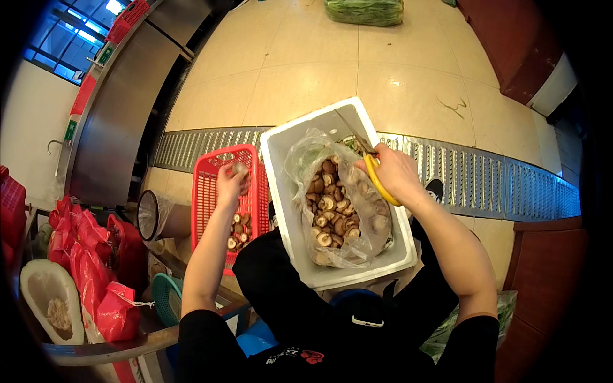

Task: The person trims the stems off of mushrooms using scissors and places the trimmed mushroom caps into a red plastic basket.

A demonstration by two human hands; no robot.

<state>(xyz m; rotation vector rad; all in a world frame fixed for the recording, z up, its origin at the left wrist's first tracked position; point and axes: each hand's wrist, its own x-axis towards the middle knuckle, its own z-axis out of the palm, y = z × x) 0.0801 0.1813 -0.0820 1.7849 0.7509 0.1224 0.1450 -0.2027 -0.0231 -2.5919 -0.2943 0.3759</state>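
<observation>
My left hand (231, 185) is over a red plastic basket (197, 191), its fingertips closed on a small pale, motion-blurred thing that looks like a mushroom (239, 168). Several brown shiitake mushrooms (239, 231) lie in the bottom of that basket. In my right hand (395, 172) is a pair of scissors (378, 179) with yellow handles, blades pointing up and left over a white foam box (287, 256). Inside the box sits an opened clear plastic bag (378, 210) filled with shiitake mushrooms (330, 203). Green scraps show beside the bag, partly hidden by it.
Metal drain grating (440, 177) crosses the tiled floor ahead. At left are a stainless-steel counter (124, 100), a bin with a clear liner (149, 215), red plastic bags (91, 268) and a cut winter melon (50, 301). Wrapped greens (364, 12) lie on the far floor.
</observation>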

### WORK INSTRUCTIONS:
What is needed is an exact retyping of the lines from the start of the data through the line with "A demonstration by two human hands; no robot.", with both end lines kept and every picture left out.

### ANSWER SECTION:
Task: The person trims the stems off of mushrooms using scissors and places the trimmed mushroom caps into a red plastic basket.

A demonstration by two human hands; no robot.

The work on this exercise is now complete.